On 03/04/2014 11:59 AM, Yuri Levinsky wrote:
Dear Developers, Please help with the following problem. I am running PostgreSQL 9.2.3 on SUN Solaris 9. This is 64 bit system with 32G swap and 16G RAM. I use same configuration file as on Linux or SUN Solaris 10, where everything is ok. I am unable to set shared buffer 5G, the maximum possible value is 4G. When I decrease the configuration parameters and start the instance successfully: some queries fails on "out of memory" error. I verified kernel parameters: they looks same as on Solaris 10 and big enough. The only one difference is: Solaris 9 PostgreSQL version, in opposite to Solaris 10 and Linux, was compiled by me with default options.
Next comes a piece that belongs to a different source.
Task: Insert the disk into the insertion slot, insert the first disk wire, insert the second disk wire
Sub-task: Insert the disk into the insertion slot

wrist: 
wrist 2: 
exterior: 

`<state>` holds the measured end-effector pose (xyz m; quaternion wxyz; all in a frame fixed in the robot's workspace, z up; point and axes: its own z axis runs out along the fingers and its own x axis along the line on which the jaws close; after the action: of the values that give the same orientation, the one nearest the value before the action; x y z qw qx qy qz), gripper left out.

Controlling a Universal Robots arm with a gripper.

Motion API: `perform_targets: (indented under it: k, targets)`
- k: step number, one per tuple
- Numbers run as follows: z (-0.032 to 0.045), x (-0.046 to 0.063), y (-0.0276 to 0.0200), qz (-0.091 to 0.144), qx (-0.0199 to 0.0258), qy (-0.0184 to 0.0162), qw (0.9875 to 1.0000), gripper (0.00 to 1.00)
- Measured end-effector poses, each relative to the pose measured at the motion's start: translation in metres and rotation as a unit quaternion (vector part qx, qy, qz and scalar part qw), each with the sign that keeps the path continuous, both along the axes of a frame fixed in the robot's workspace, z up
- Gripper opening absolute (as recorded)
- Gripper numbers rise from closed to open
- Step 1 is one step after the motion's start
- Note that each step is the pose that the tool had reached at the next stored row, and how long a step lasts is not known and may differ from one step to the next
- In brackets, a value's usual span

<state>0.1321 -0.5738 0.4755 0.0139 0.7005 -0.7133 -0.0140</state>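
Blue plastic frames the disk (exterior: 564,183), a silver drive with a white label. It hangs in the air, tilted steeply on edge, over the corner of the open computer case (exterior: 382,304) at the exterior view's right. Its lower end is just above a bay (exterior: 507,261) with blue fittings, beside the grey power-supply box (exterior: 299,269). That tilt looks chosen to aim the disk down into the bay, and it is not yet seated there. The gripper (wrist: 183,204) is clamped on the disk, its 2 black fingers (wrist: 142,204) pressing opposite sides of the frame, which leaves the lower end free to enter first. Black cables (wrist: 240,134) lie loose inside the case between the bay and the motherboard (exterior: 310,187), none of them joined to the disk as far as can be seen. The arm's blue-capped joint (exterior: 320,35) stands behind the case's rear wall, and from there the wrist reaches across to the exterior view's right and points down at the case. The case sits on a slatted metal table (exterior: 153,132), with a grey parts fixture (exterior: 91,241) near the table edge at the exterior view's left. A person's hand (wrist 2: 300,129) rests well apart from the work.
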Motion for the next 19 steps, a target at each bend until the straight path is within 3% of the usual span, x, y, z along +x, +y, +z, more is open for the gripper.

Note that if a query fails with "out of memory", it does *not* mean that you should increase shared_buffers. On the contrary: the higher you set shared_buffers, the less memory there is left for other things.
My kernel is: set semsys:seminfo_semmap=64 set semsys:seminfo_semmni=4096 set semsys:seminfo_semmns=4096 set semsys:seminfo_semmnu=4096 set semsys:seminfo_semume=64 set semsys:seminfo_semmsl=500 set shmsys:shminfo_shmmax=0xffffffffffff set shmsys:shminfo_shmmin=100 set shmsys:shminfo_shmmni=4096 set shmsys:shminfo_shmseg=100 Config. shared_buffers = 3GB temp_buffers = 2GB work_mem = 1024MB
temp_buffers = 2GB seems very high. That settings is *per backend*, so if you have 10 backends that all use temporary tables, they will consume 20GB altogether for temp buffers. work_mem works similarly, except that a single query can use many times work_mem even in a single backend, so you need to be even more conservative with that. 1GB seems very high for work_mem. Try resetting these back to the defaults, and see if that works for you. Increase them gradually, and only if you have a query where the higher value really helps.